No one volunteered an answer, so I staggered back into the living room and made it as far as the couch before my legs went rubbery and gave out. Alex braced herself against a bookshelf, and Rachel sagged weakly onto the arm of the cushy old chair we’d found at a yard sale the summer before.

“You really did kill that guy, didn’t you?” she whispered.

“That’s what I’ve been trying to tell you!” My voice began to rise again, but I forced the panic down to a more manageable, gut-churning level of anxiety. I rubbed my temples with my fingertips as if I could massage away the memory of what had happened the night before.

Then I dropped my hands to stare down at my left wrist. “My arm doesn’t hurt anymore.”

“So what?” Alex said. “Come on, Tara, focus. We’ve got a big problem here.”

“It’s just, whatever happened last night…” I flexed my fingers and my skin tingled. I looked up at her with wide eyes. “When I changed just now… I think I healed myself.”

I bent forward to hide my face in my hands. “God, what am I going to do? I’m turning into some kind of freak and the cops are going to come looking for me, probably sooner rather than later. Nora and this guy, Jackson, saw me leave the bar at the same time the dead guy and his friend showed up.”

I purposely avoided saying the dead man’s name—Clinton Miller—out loud.

“Are you sure you don’t want to tell the police what happened?” Alex asked. “I mean, I’m not the biggest fan of cops, but this is kind of a big deal.”

A montage of every police procedural I’d ever seen flashed through my head and panic rose in my throat again. I thought about having to endure the questions that would follow my report, the medical exam I would be subjected to, and shook my head decisively. “I can’t. I just can’t.”

Maybe it was the wrong thing to do, but I couldn’t bring myself to report what had happened. Hawthorne was a small town and if I wasn’t pegged as a criminal, I would always be a victim. I couldn’t face living that way.

Rachel took a deep breath. “OK, it’s your choice. You know we’ll support you whatever you decide.”

I reached for her and Alex’s hands. “Thanks, you guys. Seriously.”

Rachel smiled weakly. “So I guess the important thing now is to figure out how we’re going to keep the cops from finding out you had anything to do with what happened last night. If you’re up to it?”

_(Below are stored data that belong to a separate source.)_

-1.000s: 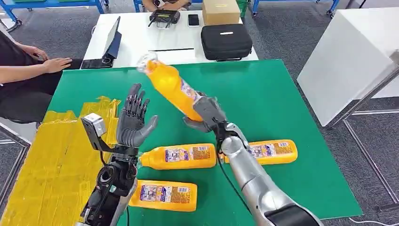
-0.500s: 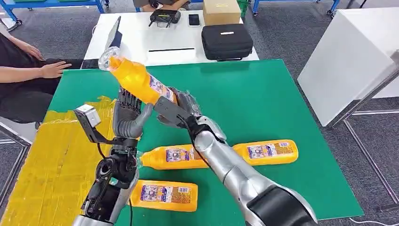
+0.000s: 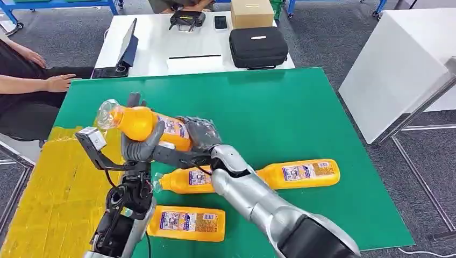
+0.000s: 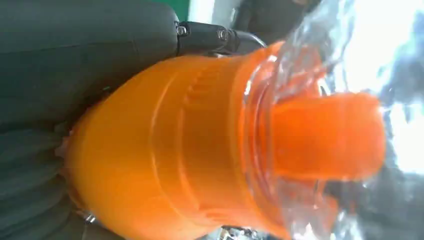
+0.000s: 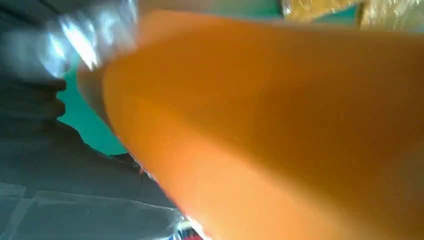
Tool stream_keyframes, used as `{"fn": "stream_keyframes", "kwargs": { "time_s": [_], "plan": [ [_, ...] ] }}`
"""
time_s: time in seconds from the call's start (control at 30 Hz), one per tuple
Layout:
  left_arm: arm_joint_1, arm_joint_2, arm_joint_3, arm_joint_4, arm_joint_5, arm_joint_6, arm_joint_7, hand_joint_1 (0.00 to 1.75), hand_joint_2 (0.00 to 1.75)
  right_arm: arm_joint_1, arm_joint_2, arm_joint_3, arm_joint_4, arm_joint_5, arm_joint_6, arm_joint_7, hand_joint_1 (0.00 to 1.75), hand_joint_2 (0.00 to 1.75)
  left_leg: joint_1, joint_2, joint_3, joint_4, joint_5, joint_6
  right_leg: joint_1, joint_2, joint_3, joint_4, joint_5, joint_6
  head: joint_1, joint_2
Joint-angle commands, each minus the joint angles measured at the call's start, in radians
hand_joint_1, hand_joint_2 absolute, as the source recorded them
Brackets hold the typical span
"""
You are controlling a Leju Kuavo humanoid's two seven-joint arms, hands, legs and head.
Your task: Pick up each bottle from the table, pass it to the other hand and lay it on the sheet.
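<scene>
Swung leftward, the orange bottle now sits gripped by both my left hand and right hand; three bottles remain.

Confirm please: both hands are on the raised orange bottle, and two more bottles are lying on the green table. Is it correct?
Not quite: the head view shows three bottles lying on the green table, not two: one, another and a third. The rest holds: the left hand and the right hand are both on the raised orange bottle.
</scene>
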Motion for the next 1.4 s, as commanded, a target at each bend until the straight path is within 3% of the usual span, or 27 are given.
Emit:
{"fn": "stream_keyframes", "kwargs": {
  "time_s": [0.03,0.23,0.6,0.63,0.67,0.7,1.4],
  "plan": [
    [-0.071,0.018,0.007,0.003,-0.004,0.001,0.013,0.00,1.75,0.073,-0.001,0.288,0.007,0.088,0.008,-0.018,1.75,1.75,0.002,-0.004,0.001,0.000,-0.001,-0.002,0.003,-0.005,0.003,-0.001,-0.001,-0.002,0.002,0.000],
    [-0.070,0.018,0.017,0.020,0.009,-0.009,0.024,0.00,1.75,0.086,-0.001,0.329,0.006,0.179,-0.018,-0.001,1.75,1.75,0.002,-0.004,0.001,-0.001,0.000,-0.002,0.002,-0.005,0.003,-0.001,-0.002,-0.002,0.001,0.000],
    [-0.072,0.018,0.016,0.026,0.015,-0.016,0.026,0.00,1.75,0.084,-0.001,0.321,0.004,0.199,-0.015,0.000,1.75,1.75,0.002,-0.005,0.002,0.000,-0.001,-0.003,0.002,-0.006,0.004,-0.001,-0.002,-0.003,0.001,0.000],
    [-0.072,0.018,0.016,0.027,0.015,-0.015,0.026,0.09,1.75,0.084,-0.001,0.320,0.005,0.204,-0.017,0.000,1.75,1.75,0.002,-0.005,0.001,0.000,0.000,-0.002,0.002,-0.006,0.003,-0.001,-0.002,-0.002,0.001,0.000],
    [-0.073,0.019,0.014,0.031,0.015,-0.017,0.026,1.54,1.75,0.084,-0.001,0.312,0.007,0.221,-0.022,-0.001,1.75,1.75,0.001,-0.004,0.000,0.000,0.000,-0.001,0.002,-0.004,0.001,-0.001,-0.001,-0.002,0.001,0.000],
    [-0.073,0.020,0.013,0.035,0.016,-0.022,0.024,1.75,1.75,0.085,-0.001,0.303,0.007,0.232,-0.028,-0.002,1.75,1.75,0.002,-0.006,0.001,0.000,-0.001,-0.003,0.002,-0.007,0.004,-0.001,-0.002,-0.003,0.001,0.000],
    [-0.051,0.012,0.051,-0.009,0.031,-0.062,0.015,1.75,1.75,0.077,-0.010,0.170,0.028,0.300,-0.027,-0.010,1.75,1.75,0.001,-0.006,0.001,0.000,0.000,-0.002,0.002,-0.007,0.003,-0.001,-0.002,-0.003,0.001,0.000]
  ]
}}
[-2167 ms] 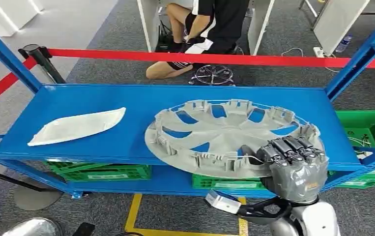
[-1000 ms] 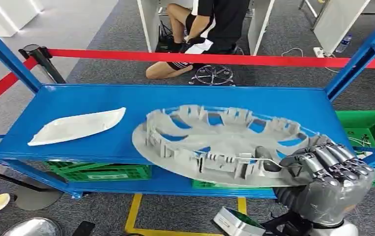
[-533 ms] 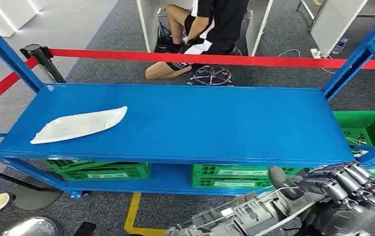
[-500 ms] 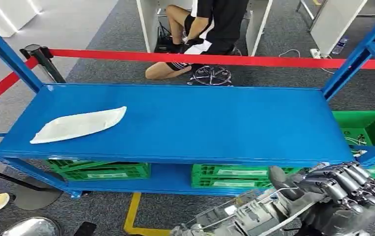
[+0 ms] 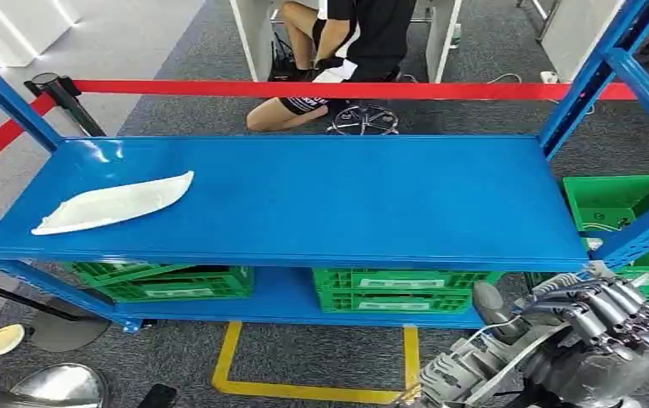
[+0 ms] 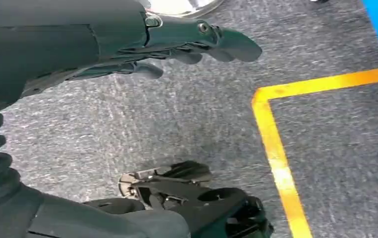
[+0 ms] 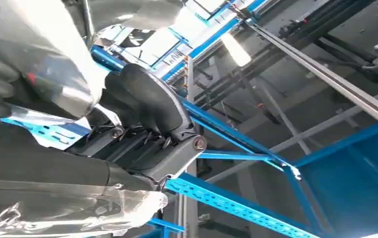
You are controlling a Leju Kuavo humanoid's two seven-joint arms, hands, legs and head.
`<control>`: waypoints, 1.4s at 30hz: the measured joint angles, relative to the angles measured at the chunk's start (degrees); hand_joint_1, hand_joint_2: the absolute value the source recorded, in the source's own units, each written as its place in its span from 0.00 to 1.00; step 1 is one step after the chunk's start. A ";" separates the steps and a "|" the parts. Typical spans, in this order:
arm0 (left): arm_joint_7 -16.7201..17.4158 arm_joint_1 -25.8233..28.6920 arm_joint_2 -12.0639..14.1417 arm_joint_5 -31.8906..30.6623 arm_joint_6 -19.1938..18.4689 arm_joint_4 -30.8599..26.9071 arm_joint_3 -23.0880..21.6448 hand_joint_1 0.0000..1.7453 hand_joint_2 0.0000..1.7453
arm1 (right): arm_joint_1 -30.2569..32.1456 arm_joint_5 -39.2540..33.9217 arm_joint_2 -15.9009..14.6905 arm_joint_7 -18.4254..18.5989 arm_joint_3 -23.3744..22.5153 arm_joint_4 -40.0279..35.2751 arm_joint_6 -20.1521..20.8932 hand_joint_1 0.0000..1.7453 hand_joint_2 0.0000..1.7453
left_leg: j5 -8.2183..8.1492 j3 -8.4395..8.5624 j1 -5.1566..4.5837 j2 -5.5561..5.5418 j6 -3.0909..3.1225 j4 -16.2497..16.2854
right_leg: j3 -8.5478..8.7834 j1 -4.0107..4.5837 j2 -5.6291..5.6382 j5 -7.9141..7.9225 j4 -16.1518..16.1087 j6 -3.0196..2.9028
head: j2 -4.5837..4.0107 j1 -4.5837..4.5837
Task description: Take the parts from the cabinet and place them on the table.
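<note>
Right hand (image 5: 597,331) gripping hubcap (image 5: 465,370) off shelf edge (image 5: 304,259)

No readable text anywhere, honestly. White label strips on the fronts of the green crates (image 5: 393,291) under the blue shelf (image 5: 321,204), but way too small and blurry to make out. Same deal with the crates on the left (image 5: 167,285). Nothing printed on the red barrier tape (image 5: 338,88). Yellow line on the floor (image 6: 276,148), plain marking only, no letters or numbers. No brand or number legible in either wrist view.
</note>
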 joint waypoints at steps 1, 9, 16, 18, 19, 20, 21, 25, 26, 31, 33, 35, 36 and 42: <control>-0.02 -0.05 0.00 -0.15 0.02 0.00 0.00 0.00 1.00 | 0.00 0.00 0.09 0.00 -0.07 0.00 0.00 1.00 1.00 | 1.88 2.30 -0.11 0.00 0.39 -3.77 | -0.54 0.08 0.02 0.52 0.00 0.04 | -0.02 -0.02; 0.00 -0.57 0.04 -0.41 0.26 0.04 -0.09 0.00 1.00 | 0.25 -0.63 0.26 0.00 -0.50 0.00 -0.04 1.00 1.00 | 8.20 8.33 -1.00 0.38 2.17 -17.35 | -1.52 -0.25 -0.07 3.88 -1.60 2.66 | -0.02 0.11; 0.02 -0.67 -0.04 -0.44 0.35 0.09 -0.09 0.00 1.00 | 0.80 -0.83 0.26 0.00 -0.52 0.55 -0.06 1.00 1.00 | 12.91 2.26 -1.13 0.47 2.68 -17.08 | -1.22 -0.10 -0.14 -6.46 13.80 3.04 | -0.02 0.33; 0.17 -0.74 -0.07 -0.55 0.35 0.09 -0.11 0.00 1.00 | 0.78 -0.87 0.26 0.00 -0.52 0.55 -0.07 1.00 1.00 | 13.93 1.03 -1.13 0.42 2.31 -16.93 | 6.68 -0.10 -0.16 -4.55 4.16 2.67 | -0.02 0.33; 0.17 -0.79 -0.07 -0.63 0.35 0.09 -0.15 0.00 1.00 | 0.67 -0.96 0.26 0.00 -0.52 0.57 -0.07 1.00 1.00 | 14.41 0.67 -1.24 0.38 1.95 -16.76 | 9.43 -0.04 -0.16 -7.49 -0.92 2.50 | -0.02 0.31; 0.26 -0.89 -0.04 -0.85 0.35 0.09 -0.28 0.00 1.00 | 0.75 -1.18 0.28 0.00 -0.52 0.55 -0.09 1.00 1.00 | 14.79 0.58 -1.35 0.33 1.63 -16.72 | 11.05 0.20 -0.01 -7.66 -2.56 2.28 | -0.02 0.10; 0.31 -1.07 -0.07 -0.90 0.37 0.11 -0.33 0.00 1.00 | 0.81 -1.20 0.28 0.00 -0.52 0.55 -0.09 1.00 1.00 | 15.27 0.61 -1.32 0.35 1.28 -16.75 | 10.06 0.28 -0.05 -7.53 -2.81 2.04 | -0.02 0.20; 0.28 -1.55 -0.20 -1.03 0.37 0.11 -0.42 0.00 1.00 | 0.93 -1.38 0.46 0.00 -0.52 0.55 -0.11 1.00 1.00 | 12.90 -0.69 -0.97 0.27 -0.13 -15.34 | 8.12 0.08 -0.32 -5.34 -2.88 -0.03 | -0.02 -0.13; 0.31 -1.64 -0.26 -1.18 0.37 0.11 -0.46 0.00 1.00 | 1.04 -1.60 0.55 0.00 -0.52 0.52 -0.11 1.00 1.00 | 8.89 -1.83 -0.79 0.26 -0.49 -11.82 | 7.82 0.03 -0.29 -4.58 -2.87 -0.27 | -0.02 -0.50; 0.83 -2.24 -0.44 -1.53 0.41 0.11 -0.87 0.00 1.00 | 1.42 -2.01 0.55 0.00 -0.63 0.52 -0.11 1.00 1.00 | 5.12 -1.96 -0.18 0.27 -1.36 -0.57 | 3.36 -0.06 -0.42 -1.14 -2.70 0.28 | -0.02 -0.57; 0.85 -2.43 -0.44 -1.53 0.41 0.11 -0.98 0.00 1.00 | 1.46 -2.08 0.55 0.00 -0.68 0.52 -0.13 1.00 1.00 | 8.38 4.86 0.06 0.27 -1.45 -9.62 | 2.02 -0.29 -0.34 0.10 -2.62 0.78 | 0.00 -0.59; 0.85 -2.91 -0.52 -1.59 0.39 0.11 -1.36 0.00 1.00 | 1.70 -2.21 0.57 0.00 -0.70 0.28 -0.15 1.00 1.00 | 6.66 11.09 0.09 0.08 -1.05 -18.66 | 1.41 0.03 -0.33 0.96 -2.33 1.52 | -0.02 -0.68; 0.90 -3.02 -0.55 -1.62 0.37 0.11 -1.40 0.00 1.00 | 1.80 -2.21 0.57 0.00 -0.76 0.24 -0.15 1.00 1.00 | 6.65 10.47 -0.06 -0.08 -0.37 -18.36 | 1.46 0.02 -0.44 1.70 -2.57 1.89 | -0.02 -0.48; 1.33 -3.09 -0.57 -2.27 0.24 0.11 -1.79 0.00 1.00 | 3.04 -2.49 0.57 0.00 -1.09 -0.06 -0.15 1.00 1.00 | 9.87 7.14 -0.44 0.36 2.41 -18.20 | -1.80 -0.33 -0.38 -6.74 5.25 3.40 | 0.00 -0.44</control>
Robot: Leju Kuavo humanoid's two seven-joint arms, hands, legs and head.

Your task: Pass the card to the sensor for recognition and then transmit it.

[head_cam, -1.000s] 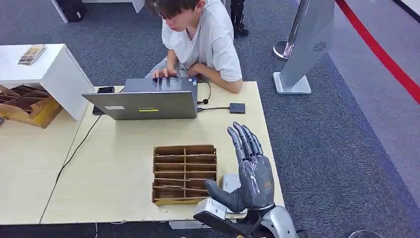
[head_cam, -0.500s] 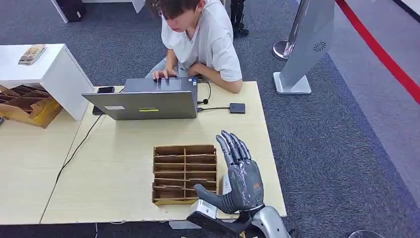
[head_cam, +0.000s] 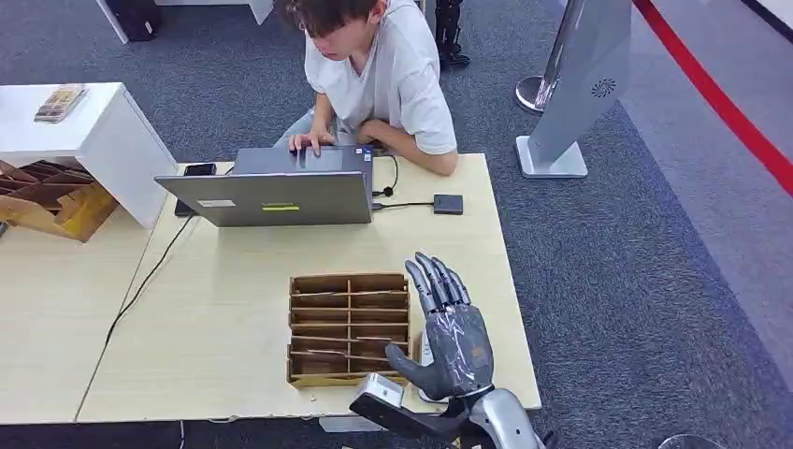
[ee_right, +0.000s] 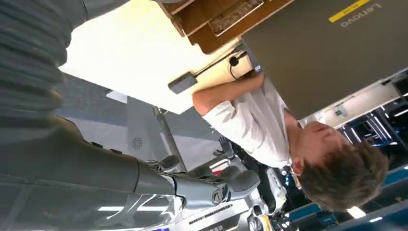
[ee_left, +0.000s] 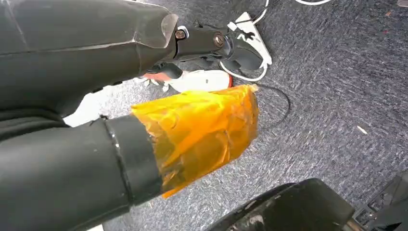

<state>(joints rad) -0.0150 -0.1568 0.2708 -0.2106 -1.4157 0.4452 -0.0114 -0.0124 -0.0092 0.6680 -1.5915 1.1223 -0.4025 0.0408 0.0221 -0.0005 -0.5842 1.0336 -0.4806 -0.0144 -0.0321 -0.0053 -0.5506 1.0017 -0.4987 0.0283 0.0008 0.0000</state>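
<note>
My right hand [head_cam: 450,329] stands open over the table's near right corner, fingers straight and together, thumb toward the cardboard divider tray [head_cam: 348,279] just to its left. It holds nothing. Thin cards [head_cam: 318,352] lie in the tray's slots. A white object [head_cam: 425,352] lies mostly hidden under the hand. The small black square sensor [head_cam: 448,204] lies farther back, cabled to the laptop [head_cam: 271,198]. The right wrist view shows my fingers [ee_right: 211,192], the sensor [ee_right: 182,83] and the laptop [ee_right: 327,53]. My left hand [ee_left: 144,120] hangs over the carpet, holding nothing.
A person [head_cam: 383,75] sits behind the table typing on the laptop. A phone [head_cam: 198,169] lies beside it and a cable runs down the table's left. A white cabinet [head_cam: 84,131] and cardboard boxes [head_cam: 47,201] stand left; a white kiosk [head_cam: 580,84] stands right.
My right hand has drawn back toward the table's near edge and shifted left, closer to the divider tray. It stays open. The person keeps typing.
</note>
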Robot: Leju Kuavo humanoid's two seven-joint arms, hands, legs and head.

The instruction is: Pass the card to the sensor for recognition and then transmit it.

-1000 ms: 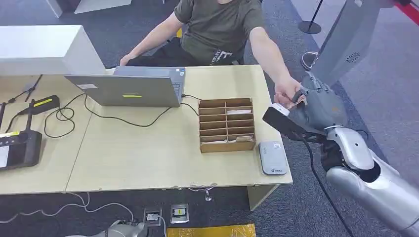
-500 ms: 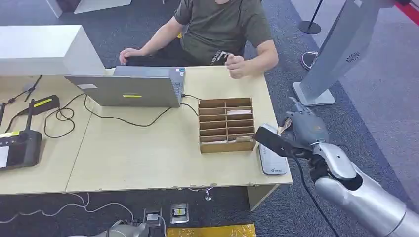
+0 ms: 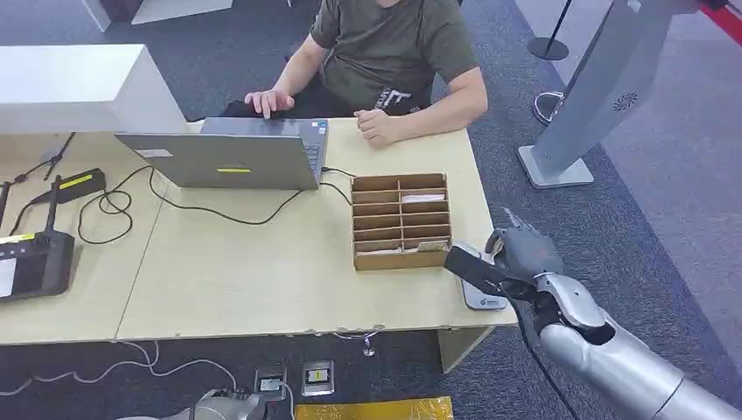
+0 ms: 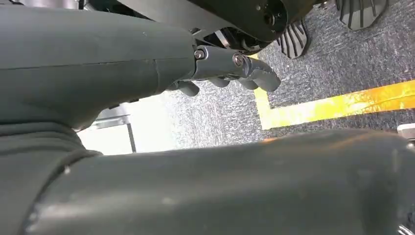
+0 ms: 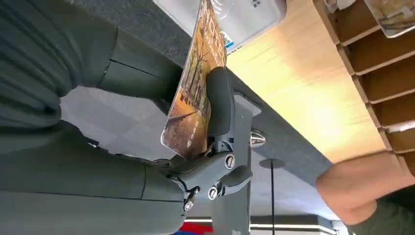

She looked at me questioningly and when I nodded, she grabbed the pad of paper and pen we kept on a small table next to the landline. Her action was totally true to form and made me feel a bit better. If Rachel’s first instinct was still to diagram the problem, my world hadn’t changed so much, after all.

“Obviously, you’ve been through a lot and you’re not going to process it all in one day, but it might help us come up with a plan if we list all the information we have,” Rachel said, scribbling as she talked. “First of all, there’s the thing with your hair.”

“And those eyes,” Alex added. “Yikes.”

I surprised myself by letting out a short
ha
of laughter. Alex was blunt, as always.

“Whatever’s happening to you seems to come and go,” Rachel said, still writing. She paused to look up at me. “Why?”

I shrugged. “You guys know as much about this as I do.” Which was basically nothing.

“There must be something causing it,” Rachel mused. “Think about it. When that guy attacked you, you were scared, in self-defense mode.”

“But I don’t feel threatened by you or Alex,” I pointed out. “So when I went all Marilyn Manson on you guys, what brought it on?”

The three of us lapsed into silence, trying to think of a connection. Rachel gnawed on the end of her pen and I fretted at the ends of my long, tangled hair.

After a minute, Alex snapped her fingers then pointed at me. “It was anger. You got mad when you were telling us what happened and we didn’t believe you. That’s when you got all snaky.”